By default, the WebSphere® Application Server
SAML Trust Association Interceptor (TAI) supports IdP-initiated SSO. When custom code is in place,
the SAML TAI can be configured to support SP-initiated SSO.
About this task
This task provides an example class and the steps to configure SP-initiated SSO.
Procedure
- Develop a SAML authentication request provider that implements the
com.ibm.wsspi.security.web.saml.AuthnRequestProvider interface.
The method
getAuthnRequest(HttpServletRequest req, String errorMsg, String acsUrl,
ArrayList<String> ssoUrls) must return a map that includes four entries with the
following keys:
- AuthnRequestProvider.SSO_URL
- The SAML identity provider's Single-Sign-On URL.
- AuthnRequestProvider.RELAY_STATE
- The relayState as defined by the SAML Web Browser single-sign-on profile.
- AuthnRequestProvider.REQUEST_ID
- The value for this key must match the ID attribute's value in the AuthnRequest
message.
- AuthnRequestProvider.AUTHN_REQUEST
- A Base64 encoded AuthnRequest message as defined in the spec. Your code is
responsible for generating the AuthnRequest message.
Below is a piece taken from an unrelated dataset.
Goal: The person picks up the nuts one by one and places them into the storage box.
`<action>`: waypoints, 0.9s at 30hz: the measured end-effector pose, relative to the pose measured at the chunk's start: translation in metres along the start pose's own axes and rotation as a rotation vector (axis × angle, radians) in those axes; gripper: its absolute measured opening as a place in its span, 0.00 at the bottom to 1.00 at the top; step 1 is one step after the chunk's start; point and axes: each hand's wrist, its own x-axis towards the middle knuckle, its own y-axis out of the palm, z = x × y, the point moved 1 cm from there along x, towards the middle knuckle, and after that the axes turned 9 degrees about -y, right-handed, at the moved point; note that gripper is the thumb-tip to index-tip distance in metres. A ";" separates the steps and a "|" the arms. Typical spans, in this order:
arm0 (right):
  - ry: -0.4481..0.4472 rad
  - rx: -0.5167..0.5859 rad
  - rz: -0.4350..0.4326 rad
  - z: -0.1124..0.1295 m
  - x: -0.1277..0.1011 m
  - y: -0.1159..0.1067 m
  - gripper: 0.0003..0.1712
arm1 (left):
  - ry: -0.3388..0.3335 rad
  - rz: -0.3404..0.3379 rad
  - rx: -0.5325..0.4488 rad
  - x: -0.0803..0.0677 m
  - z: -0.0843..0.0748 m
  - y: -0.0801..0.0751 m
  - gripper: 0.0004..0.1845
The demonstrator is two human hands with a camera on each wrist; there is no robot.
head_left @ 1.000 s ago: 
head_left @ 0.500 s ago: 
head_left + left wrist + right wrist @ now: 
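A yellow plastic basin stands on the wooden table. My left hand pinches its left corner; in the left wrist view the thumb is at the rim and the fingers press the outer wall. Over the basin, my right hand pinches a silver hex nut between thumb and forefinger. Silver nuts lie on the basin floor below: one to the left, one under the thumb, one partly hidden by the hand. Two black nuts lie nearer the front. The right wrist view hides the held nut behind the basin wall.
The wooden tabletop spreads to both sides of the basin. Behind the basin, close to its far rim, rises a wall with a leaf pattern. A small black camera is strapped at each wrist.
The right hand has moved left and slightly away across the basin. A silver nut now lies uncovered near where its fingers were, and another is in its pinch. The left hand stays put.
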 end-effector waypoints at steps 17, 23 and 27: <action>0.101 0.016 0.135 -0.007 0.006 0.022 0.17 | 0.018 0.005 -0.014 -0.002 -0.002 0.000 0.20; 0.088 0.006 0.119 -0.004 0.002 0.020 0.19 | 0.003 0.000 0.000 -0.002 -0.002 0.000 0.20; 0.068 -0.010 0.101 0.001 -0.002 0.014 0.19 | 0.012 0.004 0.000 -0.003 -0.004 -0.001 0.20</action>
public HashMap <String, String> getAuthnRequest(HttpServletRequest req, String errorMsg,
String acsUrl, ArrayList<String> ssoUrls)
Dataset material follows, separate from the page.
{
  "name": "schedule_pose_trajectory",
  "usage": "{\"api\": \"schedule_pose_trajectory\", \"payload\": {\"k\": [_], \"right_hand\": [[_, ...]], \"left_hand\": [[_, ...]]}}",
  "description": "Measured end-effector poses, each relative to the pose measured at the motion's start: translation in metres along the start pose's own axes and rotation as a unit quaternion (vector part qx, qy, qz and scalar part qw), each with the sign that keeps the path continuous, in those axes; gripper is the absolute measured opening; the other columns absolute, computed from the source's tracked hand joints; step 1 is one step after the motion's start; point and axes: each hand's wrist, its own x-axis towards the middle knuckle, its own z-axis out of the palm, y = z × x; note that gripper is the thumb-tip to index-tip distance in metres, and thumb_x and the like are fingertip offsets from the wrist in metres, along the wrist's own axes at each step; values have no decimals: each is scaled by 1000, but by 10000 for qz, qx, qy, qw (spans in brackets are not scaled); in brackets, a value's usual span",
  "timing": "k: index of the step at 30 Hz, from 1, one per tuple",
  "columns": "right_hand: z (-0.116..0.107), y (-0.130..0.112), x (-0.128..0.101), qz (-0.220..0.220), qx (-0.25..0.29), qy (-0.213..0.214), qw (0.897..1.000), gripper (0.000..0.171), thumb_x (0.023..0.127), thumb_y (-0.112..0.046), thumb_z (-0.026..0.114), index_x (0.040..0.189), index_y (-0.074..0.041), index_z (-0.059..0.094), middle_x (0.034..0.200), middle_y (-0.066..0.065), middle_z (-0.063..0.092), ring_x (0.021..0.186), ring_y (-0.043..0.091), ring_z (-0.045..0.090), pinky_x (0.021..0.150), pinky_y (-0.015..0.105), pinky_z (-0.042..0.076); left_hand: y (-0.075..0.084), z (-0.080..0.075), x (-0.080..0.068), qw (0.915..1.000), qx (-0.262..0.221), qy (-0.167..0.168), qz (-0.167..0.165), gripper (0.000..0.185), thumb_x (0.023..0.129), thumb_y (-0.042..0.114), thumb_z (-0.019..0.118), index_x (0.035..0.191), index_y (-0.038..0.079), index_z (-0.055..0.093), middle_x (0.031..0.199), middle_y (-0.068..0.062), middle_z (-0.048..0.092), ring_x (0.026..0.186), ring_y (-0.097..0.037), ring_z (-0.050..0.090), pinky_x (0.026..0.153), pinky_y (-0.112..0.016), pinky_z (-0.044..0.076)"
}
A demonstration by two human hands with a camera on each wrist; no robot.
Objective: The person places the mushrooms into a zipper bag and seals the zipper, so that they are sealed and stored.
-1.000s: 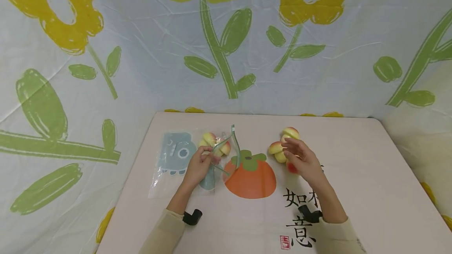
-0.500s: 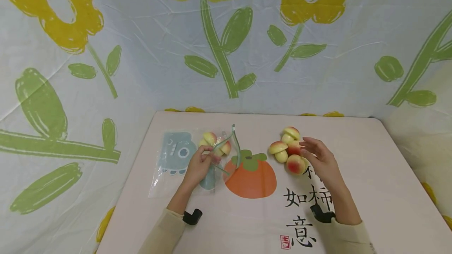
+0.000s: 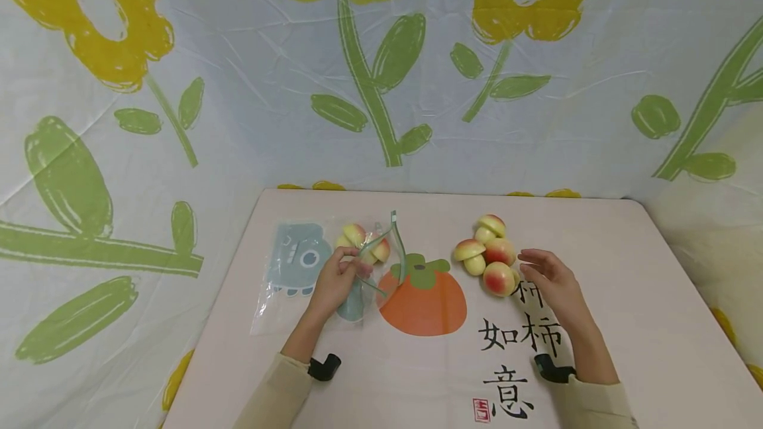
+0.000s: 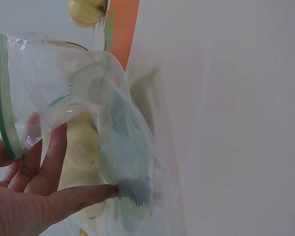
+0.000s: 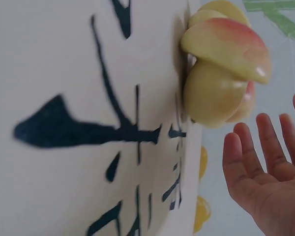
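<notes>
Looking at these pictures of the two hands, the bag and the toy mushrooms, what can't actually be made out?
- How many pieces lie in the clear zip bag with a green seal: head view too small, left wrist view blurred by plastic.
- Left hand fingertips: head view, curled out of sight at the bag's mouth.
- The loose pile of yellow-and-red toy mushrooms: right wrist view cuts it off, so no count.
- Right hand: whether it touches the pile.

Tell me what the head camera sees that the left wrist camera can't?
Only the head view shows the right hand, open beside a pile of yellow-and-pink toy mushrooms, plus the flowered cloth backdrop. Only the left wrist view shows, up close, the fingers pinching the bag's green zip edge. Both show the left hand holding the clear plastic zip bag with mushrooms inside, on the pale table mat with an orange persimmon print.
</notes>
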Motion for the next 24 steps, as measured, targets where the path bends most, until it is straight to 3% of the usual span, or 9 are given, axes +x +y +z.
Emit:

throws NotImplementedException {
//create map with following keys
HashMap <String, String> map = new HashMap <String, String>();
String ssoUrl = "https://example.com/saml20/Login";
map.put(AuthnRequestProvider.SSO_URL, ssoUrl);
String relayState = generateRandom();
map.put(AuthnRequestProvider.RELAY_STATE, relayState);
String requestId = generateRandom();
map.put(AuthnRequestProvider.REQUEST_ID, requestId);
//create AuthnRequest
String authnMessage = "<?xml version=\"1.0\" encoding=\"UTF-8\"?>"
+"<samlp:AuthnRequest xmlns:samlp=\"urn:oasis:names:tc:SAML:2.0:protocol\" "
+"ID=\""+requestID+"\" Version=\"2.0\" "
+ "IssueInstant=\"" +getUTC()+ "\" ForceAuthn=\"false\" IsPassive=\"false\""
+ "ProtocolBinding=\"urn:oasis:names:tc:SAML:2.0:bindings:HTTP-POST\" "
+ "AssertionConsumerServiceURL=\"" +acs+"\" "
+ "Destination=\"" +destination +"\"> "
+ "<saml:Issuer xmlns:saml=\"urn:oasis:names:tc:SAML:2.0:assertion\">"
+ issuer
+"</saml:Issuer> <samlp:NameIDPolicy"
+"Format=\"urn:oasis:names:tc:SAML:2.0:nameid-format:transient\""
+"SPNameQualifier=\"mysp\""
+"AllowCreate=\"true\" /> <samlp:RequestedAuthnContext Comparison=\"exact\"> "
+"<saml:AuthnContextClassRef xmlns:saml=\"urn:oasis:names:tc:SAML:2.0:assertion\">"
+"urn:oasis:names:tc:SAML:2.0:ac:classes:</samlp:RequestedAuthnContext> </samlp:AuthnRequest>";
map.put(AuthnRequestProvider.AUTHN_REQUEST, authnMessage);
return map;
}
- Put a jar file that contains your custom class in the
(WAS_HOME)/lib/ext directory.
- Configure the SAML web SSO TAI to use your AuthnRequest message.
- Log on to the WebSphere Application Server
administrative console.
- Click .
- Expand Web and SIP security and click Trust
association.
- Click Interceptors.
- Click com.ibm.ws.security.web.saml.ACSTrustAssociationInterceptor
- For Custom properties, click new, then complete
the following custom property information, where id is what you assigned to the SSO
Service Provider (SP) for which you want this property to apply:
- Name: sso_<id>.sp.login.error.page
- Value: The class name of your custom AuthnRequestProvider implementation.